Land grabbing, flex crops e reestruturação do setor de florestas plantadas no Brasil

Resumo: O debate sobre 'land grabbing' tem mobilizado diversos pesquisadores e especialistas das mais variadas áreas da Ciência, desde que começou a ser notado um aumento exponencial de aquisições de terras agrícolas e de extração mineral, sobretudo depois da crise financeiria de 2008. Fundos de pensão e de investimento e empresas estatais despontaram como interessados em adquirir largas porções de terras em países dos continentes africano, sulamericano e asiático.

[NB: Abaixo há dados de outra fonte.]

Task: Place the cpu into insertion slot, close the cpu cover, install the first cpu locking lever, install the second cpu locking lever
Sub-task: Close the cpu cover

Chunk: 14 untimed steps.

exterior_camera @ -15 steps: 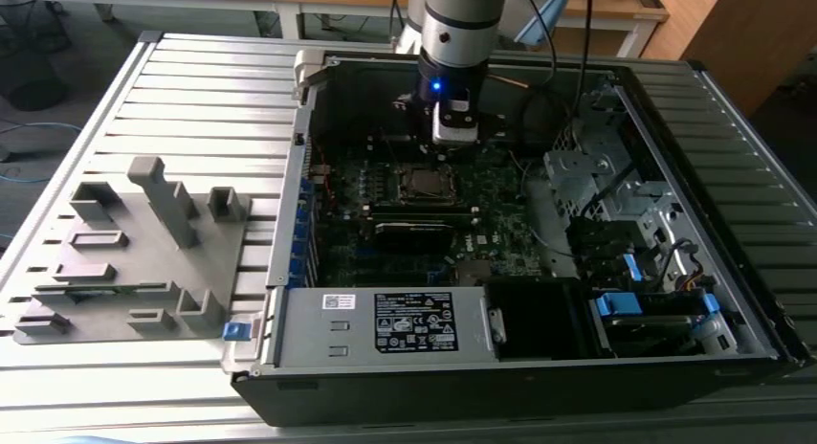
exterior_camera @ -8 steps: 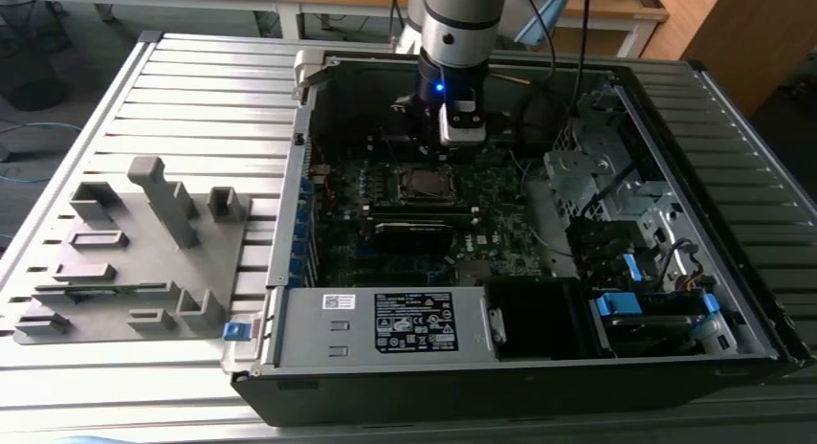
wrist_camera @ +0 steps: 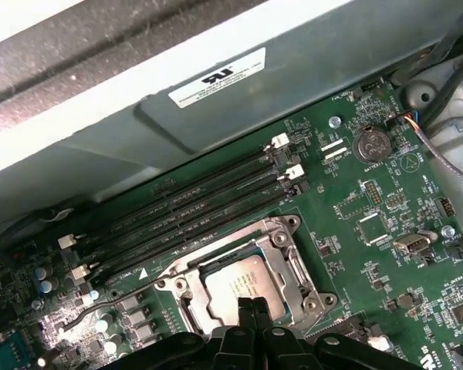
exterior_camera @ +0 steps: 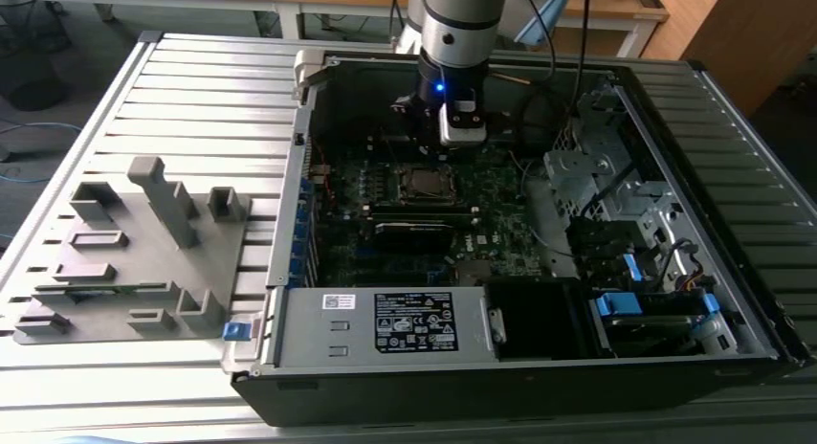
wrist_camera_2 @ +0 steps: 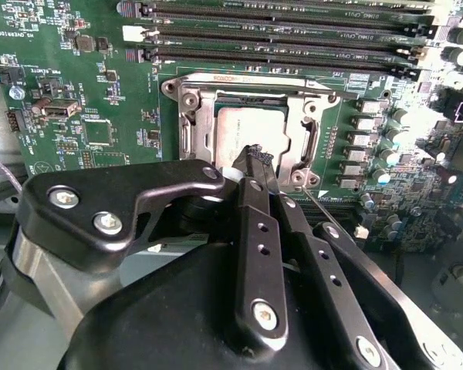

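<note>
– Status on the gripper (wrist_camera_2: pixel 256 158)?

– From my console the jaws look pressed together at the tips, and I see nothing held between them. In the second wrist view they hang over the socket's edge, on the side away from the memory slots (wrist_camera_2: pixel 278 35).

– And the cpu (wrist_camera_2: pixel 243 127)?

– It is seated in the socket. In the exterior view that puts it at mid-frame, with the arm coming down from the top edge just above it. From the tips, the chip lies straight ahead, towards the memory slots. The cpu cover (wrist_camera_2: pixel 194 116) seems to lie flat over it, framing the grey top.

– Levers?

– I can see one thin wire lever (wrist_camera_2: pixel 321 210) leaving the socket's corner just beside the tips. Its long axis slants away from the socket across the motherboard (wrist_camera_2: pixel 85 131). I judge it unlatched, though I can't be sure.

– Anything crowding you?

– A row of small components (wrist_camera_2: pixel 370 131) runs close along one side of the socket. The case (exterior_camera: pixel 537 367) walls ring the board. A grey fixture tray (exterior_camera: pixel 128 262) sits on the desk (exterior_camera: pixel 191 80) at the exterior view's left, well apart.
</note>
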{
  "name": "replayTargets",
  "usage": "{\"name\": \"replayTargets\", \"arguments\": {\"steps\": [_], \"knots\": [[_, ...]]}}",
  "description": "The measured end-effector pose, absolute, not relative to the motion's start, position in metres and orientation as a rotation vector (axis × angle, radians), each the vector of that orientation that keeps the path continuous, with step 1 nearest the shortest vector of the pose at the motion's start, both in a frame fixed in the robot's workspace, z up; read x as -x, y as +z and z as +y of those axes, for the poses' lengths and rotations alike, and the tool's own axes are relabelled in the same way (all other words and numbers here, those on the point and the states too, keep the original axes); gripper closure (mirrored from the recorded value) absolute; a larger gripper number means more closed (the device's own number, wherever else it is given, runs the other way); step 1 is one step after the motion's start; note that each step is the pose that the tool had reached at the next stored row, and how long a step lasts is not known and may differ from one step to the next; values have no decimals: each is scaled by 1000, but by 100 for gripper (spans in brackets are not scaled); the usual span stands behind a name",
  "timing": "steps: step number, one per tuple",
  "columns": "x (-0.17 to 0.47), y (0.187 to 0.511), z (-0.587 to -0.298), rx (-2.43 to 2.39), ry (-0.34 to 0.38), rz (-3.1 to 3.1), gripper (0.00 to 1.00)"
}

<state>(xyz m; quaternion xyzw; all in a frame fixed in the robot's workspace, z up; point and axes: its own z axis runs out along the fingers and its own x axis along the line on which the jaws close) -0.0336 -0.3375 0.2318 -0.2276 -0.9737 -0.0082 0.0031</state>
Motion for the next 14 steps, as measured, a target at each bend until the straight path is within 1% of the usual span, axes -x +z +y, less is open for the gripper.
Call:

Essa 'corrida mundial por terras' vem sendo compreendida como resposta de países, empresas e fundos de investimento à perspectiva de crise em diversos sentidos: crise alimentar, crise ambiental e crise financeira. Ressalta-se, porém, uma dimensão financeira desses investimentos, constituindo novidades num 'setor' historicamente avesso à imobilização de capitais. No entanto, à busca por energias alternativas (ou energias ditas 'verdes') para 'limpar' as matrizes energéticas de empresas e países soma-se o intuito de diversificar o portfolio de carteiras e fundos de investimentos e também conferir aparência de materialidade e solidez ao capital financeiro.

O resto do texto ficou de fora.